Петя рассчитывал на успех своего представления государю именно потому, что он ребенок (Петя думал даже, как все удивятся его молодости), а вместе с тем в устройстве своих воротничков, в прическе и в степенной медлительной походке он хотел представить из себя старого человека. Но чем дальше он шел, чем больше он развлекался все прибывающим и прибывающим у Кремля народом, тем больше он забывал соблюдение степенности и медлительности, свойственных взрослым людям. Подходя к Кремлю, он уже стал заботиться о том, чтобы его не затолкали, и решительно, с угрожающим видом выставил по бокам локти. Но в Троицких воротах, несмотря на всю его решительность, люди, которые, вероятно, не знали, с какой патриотической целью он шел в Кремль, так прижали его к стене, что он должен был покориться и остановиться, пока в ворота с гудящим под сводами звуком проезжали экипажи. Около Пети стояла баба с лакеем, два купца и отставной солдат. Постояв несколько времени в воротах, Петя, не дождавшись того, чтобы все экипажи проехали, прежде других хотел тронуться дальше и начал решительно работать локтями; но баба, стоявшая против него, на которую он первую направил свои локти, сердито крикнула на него:
– Что, барчук, толкаешься, видишь – все стоят. Что ж лезть то!

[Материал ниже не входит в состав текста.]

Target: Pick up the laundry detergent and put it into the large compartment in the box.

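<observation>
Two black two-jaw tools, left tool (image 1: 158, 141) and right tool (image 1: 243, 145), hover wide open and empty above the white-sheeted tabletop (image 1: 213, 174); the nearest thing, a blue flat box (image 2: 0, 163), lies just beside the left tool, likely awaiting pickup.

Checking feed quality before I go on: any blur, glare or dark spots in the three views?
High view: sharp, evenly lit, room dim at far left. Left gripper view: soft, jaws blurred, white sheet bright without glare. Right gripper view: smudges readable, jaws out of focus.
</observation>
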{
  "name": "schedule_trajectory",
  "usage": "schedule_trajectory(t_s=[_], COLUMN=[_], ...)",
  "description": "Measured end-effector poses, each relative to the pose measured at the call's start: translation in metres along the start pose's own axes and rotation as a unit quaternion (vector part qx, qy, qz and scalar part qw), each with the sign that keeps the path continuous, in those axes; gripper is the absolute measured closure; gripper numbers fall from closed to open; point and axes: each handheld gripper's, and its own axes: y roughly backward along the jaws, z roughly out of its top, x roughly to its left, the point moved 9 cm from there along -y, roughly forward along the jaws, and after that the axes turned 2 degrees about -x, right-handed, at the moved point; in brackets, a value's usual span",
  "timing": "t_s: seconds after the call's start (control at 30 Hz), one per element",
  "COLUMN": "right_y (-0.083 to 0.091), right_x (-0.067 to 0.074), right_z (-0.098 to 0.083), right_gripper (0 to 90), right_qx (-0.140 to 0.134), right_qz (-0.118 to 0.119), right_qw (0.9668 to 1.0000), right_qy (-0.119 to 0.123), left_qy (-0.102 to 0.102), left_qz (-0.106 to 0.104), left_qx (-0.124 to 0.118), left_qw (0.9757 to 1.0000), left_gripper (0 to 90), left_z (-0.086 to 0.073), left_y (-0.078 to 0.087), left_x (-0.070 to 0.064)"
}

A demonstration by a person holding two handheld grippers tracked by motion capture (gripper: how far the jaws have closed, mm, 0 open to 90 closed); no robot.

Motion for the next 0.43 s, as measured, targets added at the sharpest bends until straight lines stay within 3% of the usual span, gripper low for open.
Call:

– Так и все полезут, – сказал лакей и, тоже начав работать локтями, затискал Петю в вонючий угол ворот.
Петя отер руками пот, покрывавший его лицо, и поправил размочившиеся от пота воротнички, которые он так хорошо, как у больших, устроил дома.
Петя чувствовал, что он имеет непрезентабельный вид, и боялся, что ежели таким он представится камергерам, то его не допустят до государя. Но оправиться и перейти в другое место не было никакой возможности от тесноты. Один из проезжавших генералов был знакомый Ростовых. Петя хотел просить его помощи, но счел, что это было бы противно мужеству. Когда все экипажи проехали, толпа хлынула и вынесла и Петю на площадь, которая была вся занята народом. Не только по площади, но на откосах, на крышах, везде был народ. Только что Петя очутился на площади, он явственно услыхал наполнявшие весь Кремль звуки колоколов и радостного народного говора.